Exercise
Nothing but the lines from the one with "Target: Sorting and" through the end of the listing below should appear in your reply, each copied exactly.

[Provided material Boundary: Start]

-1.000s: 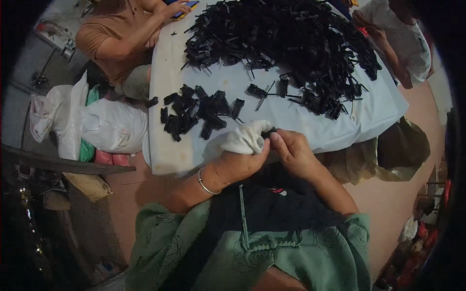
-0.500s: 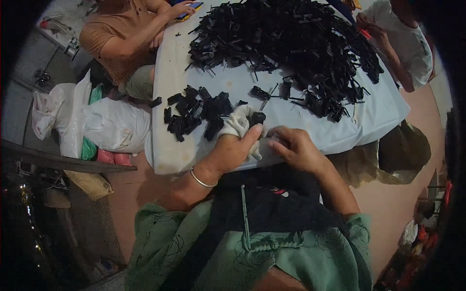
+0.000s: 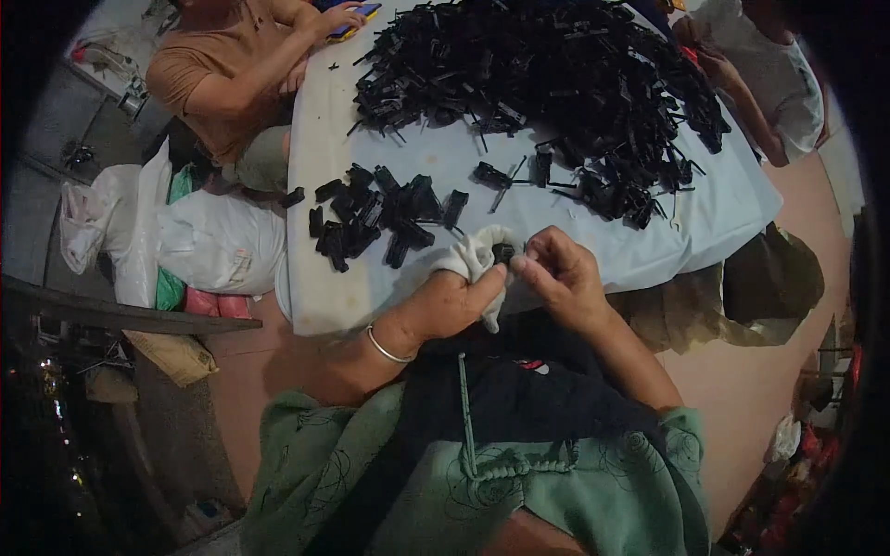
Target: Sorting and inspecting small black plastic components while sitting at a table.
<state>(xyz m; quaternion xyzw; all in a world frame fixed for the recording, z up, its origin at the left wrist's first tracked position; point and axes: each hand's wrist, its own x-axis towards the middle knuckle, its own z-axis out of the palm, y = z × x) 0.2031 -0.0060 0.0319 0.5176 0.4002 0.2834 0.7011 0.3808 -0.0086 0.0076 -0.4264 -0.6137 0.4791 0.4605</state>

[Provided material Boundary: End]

Your solution
Target: Sorting and inspecting small black plastic components while sitting at a table.
<state>(xyz m; quaternion xyzw; all in a world frame fixed for the recording, z up, its origin at the left wrist's first tracked position; point and axes: each hand's wrist, its own x-axis towards the middle knuckle, its own z-axis out of the palm, y = z × x) 0.2031 -0.0060 0.0319 0.5176 0.4002 0.2834 0.7011 0.3808 -0.0086 0.0076 -0.4264 -0.6137 0.4791 0.4605</state>

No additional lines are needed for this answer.